> **What is required**
From the data that follows, print exactly the lines starting at the one containing "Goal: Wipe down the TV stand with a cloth" and ending at the one containing "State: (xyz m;"; include both of them and nothing more.

> **Data for processing**
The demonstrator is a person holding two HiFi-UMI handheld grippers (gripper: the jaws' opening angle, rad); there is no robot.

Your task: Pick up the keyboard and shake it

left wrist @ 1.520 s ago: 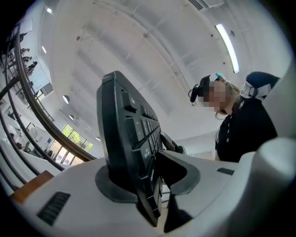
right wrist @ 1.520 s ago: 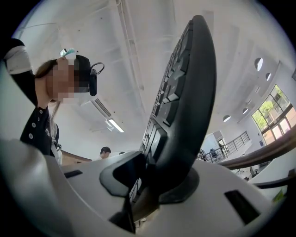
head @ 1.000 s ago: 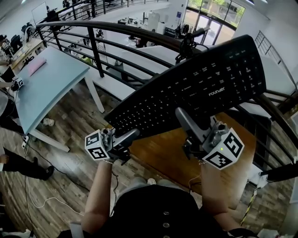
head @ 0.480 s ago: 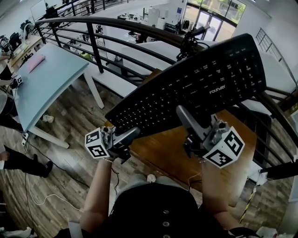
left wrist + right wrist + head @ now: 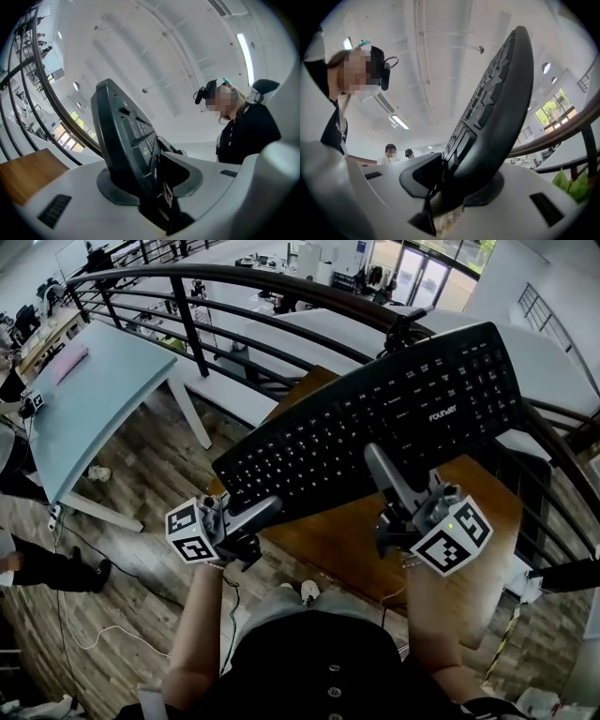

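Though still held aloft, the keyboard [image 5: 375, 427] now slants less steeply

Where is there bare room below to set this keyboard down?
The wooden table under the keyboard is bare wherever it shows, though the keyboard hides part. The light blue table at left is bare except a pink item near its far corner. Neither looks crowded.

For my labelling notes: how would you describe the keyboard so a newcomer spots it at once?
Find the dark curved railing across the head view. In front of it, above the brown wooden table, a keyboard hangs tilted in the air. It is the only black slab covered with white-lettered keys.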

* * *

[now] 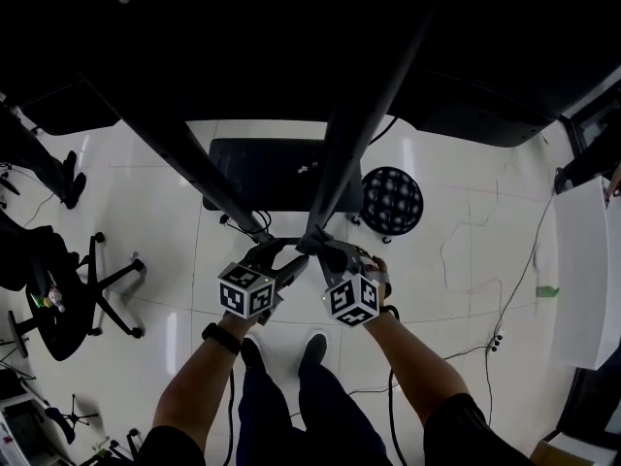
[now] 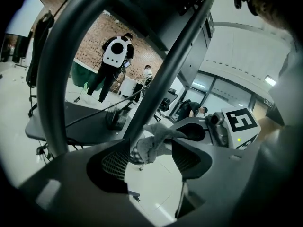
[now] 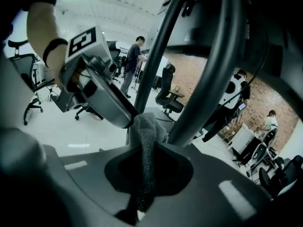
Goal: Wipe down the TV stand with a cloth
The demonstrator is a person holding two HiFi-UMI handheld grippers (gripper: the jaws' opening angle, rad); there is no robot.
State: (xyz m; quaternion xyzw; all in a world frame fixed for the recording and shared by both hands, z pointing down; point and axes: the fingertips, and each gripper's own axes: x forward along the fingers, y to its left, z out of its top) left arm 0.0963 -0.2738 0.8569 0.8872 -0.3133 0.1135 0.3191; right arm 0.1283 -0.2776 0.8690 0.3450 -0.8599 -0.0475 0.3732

> **Expected answer**
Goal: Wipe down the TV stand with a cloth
The demonstrator is a person holding two HiFi-UMI handheld grippers (gripper: the jaws' opening angle, rad); there is no robot.
State: (xyz m; quaternion xyzw; all in a world frame fixed for the recording and shared by both hands, z pointing down; point and axes: the fingertips, and each gripper's own axes: x forward along the fingers, y to its left, z out of its top) left arm 0.0963 -0.2738 0.8569 0.8872 -0.3133 0.1135 0.3191; right arm 0.1283 -0.2776 0.8690 0.3450 -0.8599 -0.0475 0.3732

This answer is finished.